**EXERCISE:** Nothing but the lines from the one with "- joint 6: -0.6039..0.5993" through the end of the records below should be written out, and each must match word for word.

**EXERCISE DATA:**
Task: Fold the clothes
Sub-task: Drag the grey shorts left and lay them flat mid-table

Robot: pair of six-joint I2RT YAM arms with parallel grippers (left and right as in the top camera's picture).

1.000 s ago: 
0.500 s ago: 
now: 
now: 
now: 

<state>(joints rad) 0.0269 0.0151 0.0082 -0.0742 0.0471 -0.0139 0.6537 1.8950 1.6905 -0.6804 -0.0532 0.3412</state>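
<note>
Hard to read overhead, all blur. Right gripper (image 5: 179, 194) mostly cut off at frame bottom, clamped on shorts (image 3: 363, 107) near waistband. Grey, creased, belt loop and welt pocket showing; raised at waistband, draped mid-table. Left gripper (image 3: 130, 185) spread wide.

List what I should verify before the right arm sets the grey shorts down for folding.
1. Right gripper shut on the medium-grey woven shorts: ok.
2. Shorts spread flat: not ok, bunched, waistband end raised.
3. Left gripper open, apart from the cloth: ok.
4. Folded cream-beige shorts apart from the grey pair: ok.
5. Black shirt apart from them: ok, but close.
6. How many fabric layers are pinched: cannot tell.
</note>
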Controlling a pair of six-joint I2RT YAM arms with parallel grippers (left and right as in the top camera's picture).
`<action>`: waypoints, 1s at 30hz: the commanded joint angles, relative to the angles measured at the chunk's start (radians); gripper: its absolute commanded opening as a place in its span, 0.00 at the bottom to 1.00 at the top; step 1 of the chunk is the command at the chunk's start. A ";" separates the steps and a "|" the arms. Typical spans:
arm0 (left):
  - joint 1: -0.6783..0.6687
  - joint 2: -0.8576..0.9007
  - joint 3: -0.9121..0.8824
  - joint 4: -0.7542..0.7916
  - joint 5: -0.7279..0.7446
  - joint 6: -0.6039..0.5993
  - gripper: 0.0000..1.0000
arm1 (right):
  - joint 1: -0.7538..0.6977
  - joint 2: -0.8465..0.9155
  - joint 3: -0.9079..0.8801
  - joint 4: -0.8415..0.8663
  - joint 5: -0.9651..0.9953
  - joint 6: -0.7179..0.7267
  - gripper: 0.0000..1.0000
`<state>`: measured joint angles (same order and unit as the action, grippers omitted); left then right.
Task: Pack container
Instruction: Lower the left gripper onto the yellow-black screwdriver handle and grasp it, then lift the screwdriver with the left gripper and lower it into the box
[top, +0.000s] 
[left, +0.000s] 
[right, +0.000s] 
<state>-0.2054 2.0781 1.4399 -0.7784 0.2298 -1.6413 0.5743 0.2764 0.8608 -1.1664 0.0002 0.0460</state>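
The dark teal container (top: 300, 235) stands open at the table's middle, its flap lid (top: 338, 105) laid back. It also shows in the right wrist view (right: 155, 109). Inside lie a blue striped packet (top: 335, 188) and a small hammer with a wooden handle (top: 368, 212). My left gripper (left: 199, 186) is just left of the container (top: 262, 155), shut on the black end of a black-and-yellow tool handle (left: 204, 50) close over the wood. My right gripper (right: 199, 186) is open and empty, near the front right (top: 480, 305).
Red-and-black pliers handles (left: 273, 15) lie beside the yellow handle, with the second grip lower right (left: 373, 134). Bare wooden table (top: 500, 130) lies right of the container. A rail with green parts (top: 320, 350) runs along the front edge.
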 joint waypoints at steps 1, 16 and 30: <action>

**EXERCISE RESPONSE:**
  - joint 6: -0.6039..0.5993
  - gripper: 0.0000..1.0000
arm1 (right):
  - joint 1: -0.7538..0.6977
  - joint 2: -0.8465..0.9155
  - joint 3: -0.9079..0.8801
  - joint 4: -0.8415..0.8663
  - joint 5: -0.9651..0.9953
  - joint 6: -0.7179..0.7267
  - gripper: 0.0000..1.0000
`<state>`: measured joint angles (same order and unit as the action, grippers omitted); left then right.
Task: Pack container
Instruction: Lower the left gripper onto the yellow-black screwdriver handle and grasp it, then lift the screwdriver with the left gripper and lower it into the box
[top, +0.000s] 
[left, +0.000s] 
[right, +0.000s] 
<state>-0.2054 2.0781 1.4399 -0.7784 0.2298 -1.6413 0.5743 0.2764 0.8608 -1.1664 0.0002 0.0460</state>
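The dark teal container (top: 300, 235) stands open at the table's middle, its flap lid (top: 338, 105) laid back. It also shows in the right wrist view (right: 155, 109). Inside lie a blue striped packet (top: 335, 188) and a small hammer with a wooden handle (top: 368, 212). My left gripper (left: 199, 186) is just left of the container (top: 262, 155), shut on the black end of a black-and-yellow tool handle (left: 204, 50) close over the wood. My right gripper (right: 199, 186) is open and empty, near the front right (top: 480, 305).
Red-and-black pliers handles (left: 273, 15) lie beside the yellow handle, with the second grip lower right (left: 373, 134). Bare wooden table (top: 500, 130) lies right of the container. A rail with green parts (top: 320, 350) runs along the front edge.
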 joint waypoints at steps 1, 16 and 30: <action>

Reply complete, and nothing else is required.